Multiples of 15

Now, let us learn more about multiples of 15. Multiples of 15 are the numbers you get when you multiply 15 by any whole number, along with zero. Each number has an infinite number of multiples, including a multiple of itself.

In multiplication, a multiple of 15 can be denoted as 15 × n, where ‘n’ represents any whole number (0, 1, 2, 3,…). So, we can summarize that:

Multiple of a number = Number × Any whole number

For example, multiplying 15 × 1 will give us 15 as the product. Multiples of 15 will be larger or equal to 15.

Multiples of 15 include the products of 15 and an integer. Multiples of 15 are divisible by 15 evenly. The first few multiples of 15 are given below:

Now, we know the first few multiples of 15. They are 0, 15, 30, 45, 60, 75, 90, 105, 120, 135, 150,...
 

Understanding the multiples of 15 helps solve mathematical problems and boost our multiplication and division skills. When working with multiples of 15, we need to apply it to different mathematical operations such as addition, subtraction, multiplication, and division.

Sum of first 5 multiples of 15:

15, 30, 45, 60, and 75 are the first five multiples of 15. When multiplying 15 from 1 to 5 we get these numbers as the products.  

So, the sum of these multiples is:

15 + 30 + 45 + 60 + 75 = 225

When we add the first 5 multiples of 15, the answer will be 225.  

Subtraction of first 5 multiples of 15:

While we do subtraction, it improves our comprehension of how the value decreases when each multiple is subtracted from the previous one. 15, 30, 45, 60, and 75 are the first five multiples of 15. So, let us calculate it as given below:

15 - 30 = -15
-15 - 45 = -60
-60 - 60 = -120
-120 - 75 = -195

Hence, the result of subtracting the first 5 multiples of 15 is -195.

Average of first 5 multiples of 15:

To calculate the average, we need to identify the sum of the first 5 multiples of 15, and then divide it by the count, i.e., 5. Because there are 5 multiples presented in the calculation. Averaging helps us to understand the concepts of central tendencies and other values. We know the sum of the first 5 multiples of 15 is 225.

15 + 30 + 45 + 60 + 75 = 225

Next, divide the sum by 5:

225 ÷ 5 = 45

45 is the average of the first 5 multiples of 15.

Product of First 5 Multiples of 15:

The product of given numbers is the result of multiplying all of them together. Here, the first 5 multiples of 15 include: 15, 30, 45, 60, and 75. Now, the product of these numbers is:

15 × 30 × 45 × 60 × 75 = 45,562,500

The product of the first 5 multiples of 15 is 45,562,500.

Division of First 5 Multiples of 15:

While we perform division, we get to know how many times 15 can fit into each of the given multiples. 15, 30, 45, 60, and 75 are the first 5 multiples of 15.

15 ÷ 15 = 1
30 ÷ 15 = 2
45 ÷ 15 = 3
60 ÷ 15 = 4
75 ÷ 15 = 5    

The results of dividing the first 5 multiples of 15 are: 1, 2, 3, 4, and 5.
 

• Multiple: A multiple represents the product of a number that may be multiplied by an integer.
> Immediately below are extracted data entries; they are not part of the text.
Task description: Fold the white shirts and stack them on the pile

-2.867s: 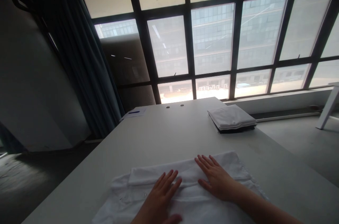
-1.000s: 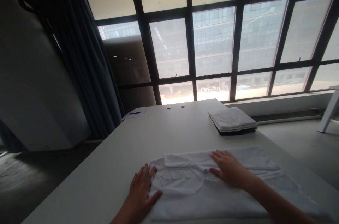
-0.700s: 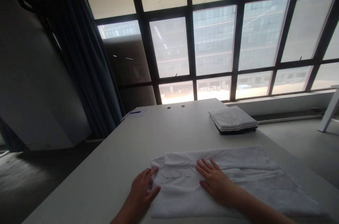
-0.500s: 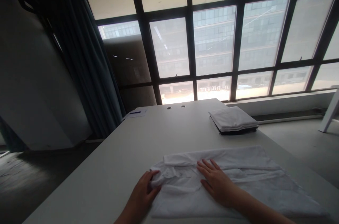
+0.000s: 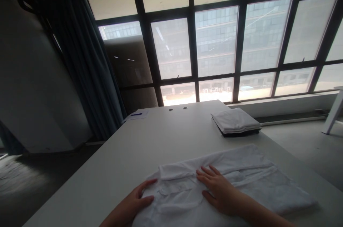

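A white shirt (image 5: 235, 180) lies folded lengthwise on the white table in front of me, its near part cut off by the bottom edge of the view. At the collar end on its left, my left hand (image 5: 134, 198) grips the cloth, thumb and index finger on top; its other fingers are mostly hidden. My right hand (image 5: 221, 191) rests flat on the middle of the shirt, palm down with fingers spread. Creases run through the cloth around both hands, and a small button shows near the collar.
Beyond the shirt, a stack of folded white cloth (image 5: 235, 121) with a dark layer beneath sits by the right edge of the table (image 5: 171, 134). Paper with a blue pen (image 5: 136, 114) lies at the far left corner. A blue curtain (image 5: 91, 69) hangs beside the windows.
The shirt has turned and slid left and toward me at its collar end. My left hand has moved left and nearer with it; my right hand has shifted slightly left.
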The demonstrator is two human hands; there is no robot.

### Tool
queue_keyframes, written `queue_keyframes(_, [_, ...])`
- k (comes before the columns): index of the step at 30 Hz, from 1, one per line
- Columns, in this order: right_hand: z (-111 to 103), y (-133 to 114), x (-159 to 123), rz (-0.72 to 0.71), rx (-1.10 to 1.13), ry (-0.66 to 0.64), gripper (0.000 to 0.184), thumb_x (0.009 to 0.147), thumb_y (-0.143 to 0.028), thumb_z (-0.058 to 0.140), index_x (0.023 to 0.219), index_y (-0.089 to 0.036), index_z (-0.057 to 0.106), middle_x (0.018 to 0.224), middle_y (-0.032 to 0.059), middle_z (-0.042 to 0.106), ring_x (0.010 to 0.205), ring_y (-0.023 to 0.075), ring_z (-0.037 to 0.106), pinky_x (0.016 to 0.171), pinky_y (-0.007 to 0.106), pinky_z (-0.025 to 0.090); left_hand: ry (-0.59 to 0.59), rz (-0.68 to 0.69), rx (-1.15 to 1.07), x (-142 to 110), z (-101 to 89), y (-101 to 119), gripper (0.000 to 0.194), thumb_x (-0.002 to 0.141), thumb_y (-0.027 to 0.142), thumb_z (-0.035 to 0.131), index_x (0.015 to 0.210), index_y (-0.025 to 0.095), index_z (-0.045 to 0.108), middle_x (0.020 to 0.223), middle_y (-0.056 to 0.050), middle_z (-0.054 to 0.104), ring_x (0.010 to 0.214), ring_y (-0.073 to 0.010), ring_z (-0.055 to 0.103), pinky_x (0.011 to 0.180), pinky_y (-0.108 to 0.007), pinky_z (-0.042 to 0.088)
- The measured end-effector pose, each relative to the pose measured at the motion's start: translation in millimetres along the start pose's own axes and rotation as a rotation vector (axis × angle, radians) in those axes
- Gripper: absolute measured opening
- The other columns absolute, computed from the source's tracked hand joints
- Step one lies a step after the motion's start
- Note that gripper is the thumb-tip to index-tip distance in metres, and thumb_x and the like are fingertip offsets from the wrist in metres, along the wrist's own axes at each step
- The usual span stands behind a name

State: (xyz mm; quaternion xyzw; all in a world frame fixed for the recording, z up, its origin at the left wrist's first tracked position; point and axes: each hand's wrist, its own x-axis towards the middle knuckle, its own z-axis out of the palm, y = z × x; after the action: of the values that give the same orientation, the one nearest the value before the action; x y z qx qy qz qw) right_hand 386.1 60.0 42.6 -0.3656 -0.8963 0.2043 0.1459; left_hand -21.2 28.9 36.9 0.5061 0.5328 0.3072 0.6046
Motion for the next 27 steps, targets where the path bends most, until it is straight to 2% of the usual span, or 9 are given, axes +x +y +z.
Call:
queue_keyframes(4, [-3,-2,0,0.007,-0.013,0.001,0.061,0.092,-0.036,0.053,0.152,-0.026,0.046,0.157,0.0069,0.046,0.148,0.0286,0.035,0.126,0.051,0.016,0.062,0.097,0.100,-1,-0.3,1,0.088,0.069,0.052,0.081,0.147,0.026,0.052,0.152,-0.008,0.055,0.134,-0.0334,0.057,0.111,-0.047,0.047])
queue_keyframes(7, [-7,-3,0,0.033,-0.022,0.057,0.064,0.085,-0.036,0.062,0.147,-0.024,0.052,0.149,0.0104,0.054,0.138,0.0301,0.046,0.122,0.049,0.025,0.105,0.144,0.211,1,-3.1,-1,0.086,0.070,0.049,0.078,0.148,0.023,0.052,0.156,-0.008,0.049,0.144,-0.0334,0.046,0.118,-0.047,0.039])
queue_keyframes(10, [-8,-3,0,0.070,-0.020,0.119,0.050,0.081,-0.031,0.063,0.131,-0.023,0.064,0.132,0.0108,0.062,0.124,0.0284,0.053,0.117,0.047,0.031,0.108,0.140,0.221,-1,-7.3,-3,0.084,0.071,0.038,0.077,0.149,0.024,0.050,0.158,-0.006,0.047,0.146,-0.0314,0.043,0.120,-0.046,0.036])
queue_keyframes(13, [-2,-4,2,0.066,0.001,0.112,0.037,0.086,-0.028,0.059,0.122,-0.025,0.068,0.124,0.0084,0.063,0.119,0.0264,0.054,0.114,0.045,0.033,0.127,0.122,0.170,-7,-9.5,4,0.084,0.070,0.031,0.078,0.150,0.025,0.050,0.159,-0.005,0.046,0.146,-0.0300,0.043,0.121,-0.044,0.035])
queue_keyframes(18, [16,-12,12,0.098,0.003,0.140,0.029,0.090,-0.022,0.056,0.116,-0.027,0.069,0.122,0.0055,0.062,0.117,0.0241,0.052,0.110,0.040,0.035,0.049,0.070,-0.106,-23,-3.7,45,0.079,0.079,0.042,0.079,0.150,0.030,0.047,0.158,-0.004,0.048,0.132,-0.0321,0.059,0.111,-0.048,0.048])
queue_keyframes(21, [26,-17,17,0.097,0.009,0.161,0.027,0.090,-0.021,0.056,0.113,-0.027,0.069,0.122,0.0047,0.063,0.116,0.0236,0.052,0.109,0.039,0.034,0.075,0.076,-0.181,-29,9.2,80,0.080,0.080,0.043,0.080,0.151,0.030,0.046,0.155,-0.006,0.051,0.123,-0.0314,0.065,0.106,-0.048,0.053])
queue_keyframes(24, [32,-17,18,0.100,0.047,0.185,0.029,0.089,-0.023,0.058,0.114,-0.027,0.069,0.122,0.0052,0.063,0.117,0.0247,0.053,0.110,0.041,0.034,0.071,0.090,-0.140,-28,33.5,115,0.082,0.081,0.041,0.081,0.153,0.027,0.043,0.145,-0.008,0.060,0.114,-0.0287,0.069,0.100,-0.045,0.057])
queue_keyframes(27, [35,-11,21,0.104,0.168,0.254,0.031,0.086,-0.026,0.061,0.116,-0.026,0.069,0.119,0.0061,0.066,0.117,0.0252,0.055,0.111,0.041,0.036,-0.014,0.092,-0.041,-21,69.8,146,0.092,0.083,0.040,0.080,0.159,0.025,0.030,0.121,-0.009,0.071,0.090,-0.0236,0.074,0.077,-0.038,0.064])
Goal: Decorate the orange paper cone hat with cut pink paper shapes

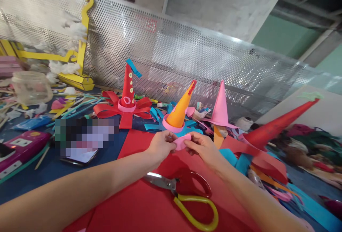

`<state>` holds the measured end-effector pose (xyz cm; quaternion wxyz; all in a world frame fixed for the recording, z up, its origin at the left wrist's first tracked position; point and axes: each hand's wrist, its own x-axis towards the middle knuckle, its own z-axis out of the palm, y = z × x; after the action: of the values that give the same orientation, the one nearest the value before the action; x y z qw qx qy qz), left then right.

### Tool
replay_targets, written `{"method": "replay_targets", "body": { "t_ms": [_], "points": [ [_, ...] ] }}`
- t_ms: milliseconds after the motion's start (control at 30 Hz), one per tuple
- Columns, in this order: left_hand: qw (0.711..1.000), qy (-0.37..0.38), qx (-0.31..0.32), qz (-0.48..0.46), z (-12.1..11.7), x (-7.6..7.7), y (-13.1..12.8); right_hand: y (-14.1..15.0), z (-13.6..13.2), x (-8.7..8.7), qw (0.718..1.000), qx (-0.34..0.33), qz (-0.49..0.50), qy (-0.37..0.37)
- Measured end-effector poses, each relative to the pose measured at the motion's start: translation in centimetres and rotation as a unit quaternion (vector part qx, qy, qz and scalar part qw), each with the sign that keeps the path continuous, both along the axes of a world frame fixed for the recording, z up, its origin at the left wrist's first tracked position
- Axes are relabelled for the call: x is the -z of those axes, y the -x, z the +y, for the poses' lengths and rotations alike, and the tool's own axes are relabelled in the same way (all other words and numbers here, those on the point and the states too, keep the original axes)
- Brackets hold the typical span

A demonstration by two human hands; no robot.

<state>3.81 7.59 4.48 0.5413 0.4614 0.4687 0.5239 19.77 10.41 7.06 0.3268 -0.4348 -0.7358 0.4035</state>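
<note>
A small piece of pink paper (182, 142) is pinched between my two hands above a red sheet (112, 203). My left hand (161, 146) grips its left end, and my right hand (200, 146) its right end. Below them, scissors (162, 181) with one yellow and one red handle lie on the sheet, blades pointing left. Just behind my hands stands an orange paper cone (177, 115) with a pink band and blue strips round its base. A red cone (127, 89) with pale spots and red loops stands farther left.
A pink cone hat (220, 109) and a long tilted red cone (278, 127) stand to the right. At left are a phone (80, 155), a purple power strip (25, 150) and a plastic jar (32, 88). A perforated metal panel (187, 57) closes off the back.
</note>
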Motion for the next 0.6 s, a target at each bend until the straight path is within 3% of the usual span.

For example, multiples of 15 include 15, 30, 45, 60, etc. 
   
• Number pattern: This refers to how numbers are listed. It should follow a certain sequence. Multiples of 15 are the numbers that consist of the number pattern of 15. 
   
• Divisible: A number is divisible by another if it can be divided without leaving any remainder. All multiples of 15 are divisible by 15.
   
• Least Common Multiple (LCM): The smallest multiple that is exactly divisible by two or more numbers. For example, the LCM of 5 and 15 is 15.
   
• Factor: A factor represents a number that divides another number without leaving a remainder. For example, 1, 3, 5, and 15 are factors of 15.